Show all the lines in the data below that include the word "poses".

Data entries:
.....

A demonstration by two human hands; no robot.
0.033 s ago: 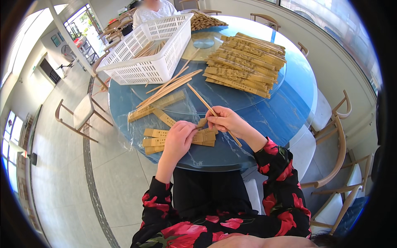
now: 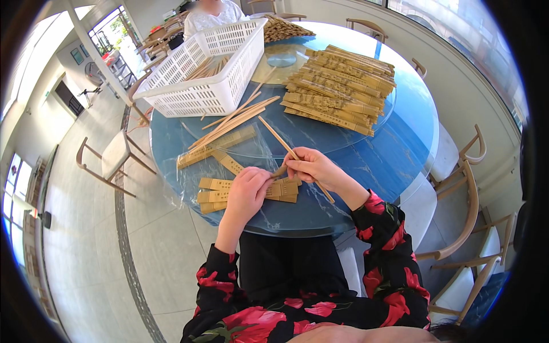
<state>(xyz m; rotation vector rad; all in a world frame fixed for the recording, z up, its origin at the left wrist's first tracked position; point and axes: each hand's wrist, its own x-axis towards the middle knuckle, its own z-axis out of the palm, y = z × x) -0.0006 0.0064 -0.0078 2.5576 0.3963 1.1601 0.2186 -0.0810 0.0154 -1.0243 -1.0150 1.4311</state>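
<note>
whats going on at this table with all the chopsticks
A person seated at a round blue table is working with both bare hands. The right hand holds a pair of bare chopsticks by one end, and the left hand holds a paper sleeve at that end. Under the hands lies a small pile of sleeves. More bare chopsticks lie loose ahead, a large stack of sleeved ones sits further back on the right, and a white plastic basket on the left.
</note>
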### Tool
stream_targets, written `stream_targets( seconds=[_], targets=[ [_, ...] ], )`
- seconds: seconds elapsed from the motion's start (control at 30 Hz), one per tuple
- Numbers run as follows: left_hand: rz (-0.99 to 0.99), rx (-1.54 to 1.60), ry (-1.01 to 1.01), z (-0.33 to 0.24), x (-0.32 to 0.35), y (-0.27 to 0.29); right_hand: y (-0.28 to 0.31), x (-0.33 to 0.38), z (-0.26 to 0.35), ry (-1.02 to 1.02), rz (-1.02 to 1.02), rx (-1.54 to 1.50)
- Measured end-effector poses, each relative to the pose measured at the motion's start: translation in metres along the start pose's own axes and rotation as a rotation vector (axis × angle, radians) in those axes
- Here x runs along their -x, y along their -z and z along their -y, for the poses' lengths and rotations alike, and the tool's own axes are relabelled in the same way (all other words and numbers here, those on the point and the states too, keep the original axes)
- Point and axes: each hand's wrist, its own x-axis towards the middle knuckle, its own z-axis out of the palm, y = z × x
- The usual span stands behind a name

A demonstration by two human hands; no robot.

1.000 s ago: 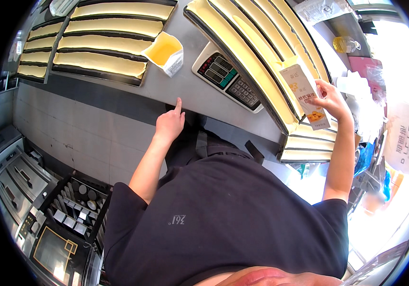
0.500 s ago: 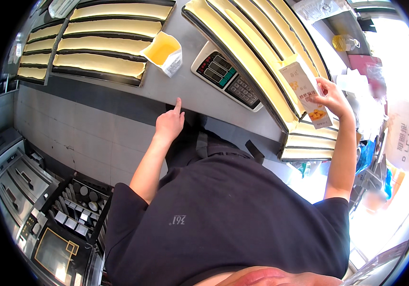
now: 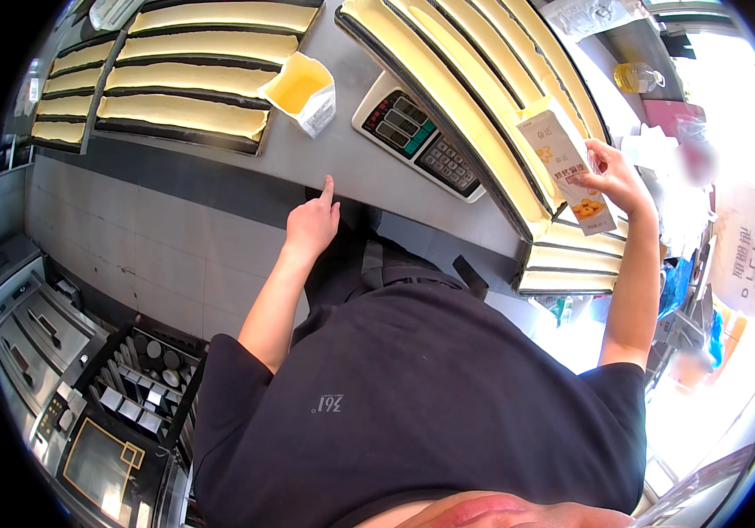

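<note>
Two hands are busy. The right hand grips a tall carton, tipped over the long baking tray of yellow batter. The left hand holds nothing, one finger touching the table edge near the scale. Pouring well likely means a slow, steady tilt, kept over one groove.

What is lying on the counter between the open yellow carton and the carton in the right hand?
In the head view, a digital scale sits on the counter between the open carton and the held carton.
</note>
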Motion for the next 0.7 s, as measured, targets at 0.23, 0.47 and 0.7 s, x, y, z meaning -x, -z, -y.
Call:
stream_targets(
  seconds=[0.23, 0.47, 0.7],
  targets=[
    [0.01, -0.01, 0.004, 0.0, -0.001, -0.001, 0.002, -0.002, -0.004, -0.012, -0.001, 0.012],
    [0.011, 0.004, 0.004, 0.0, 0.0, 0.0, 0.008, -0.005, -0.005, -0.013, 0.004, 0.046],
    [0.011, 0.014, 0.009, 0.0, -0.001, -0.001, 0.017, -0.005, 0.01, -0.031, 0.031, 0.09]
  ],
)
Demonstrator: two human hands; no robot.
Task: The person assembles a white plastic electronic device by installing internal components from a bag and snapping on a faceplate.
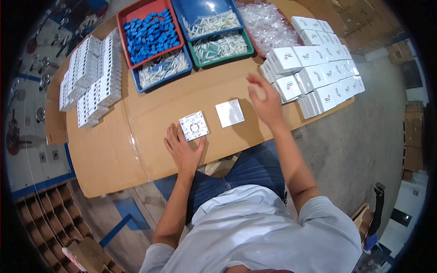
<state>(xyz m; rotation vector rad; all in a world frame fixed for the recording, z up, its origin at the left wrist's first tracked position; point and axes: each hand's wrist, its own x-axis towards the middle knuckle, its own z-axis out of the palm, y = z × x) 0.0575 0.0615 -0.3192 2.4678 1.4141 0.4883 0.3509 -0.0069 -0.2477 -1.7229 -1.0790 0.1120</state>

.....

### RESPONSE TO THE TASK
- Measured end-effector poses, each relative to the pose measured at the motion's start: translation in metres along the start pose's own axes and rotation as a rotation vector (axis × angle, radians) in those axes
- Here x runs along their -x, y along their -z and z along their -y, for the poses' lengths and rotations alike, and the tool's own axes are relabelled in the same way (all other words and numbers here, those on the point and the states too, keep the original axes)

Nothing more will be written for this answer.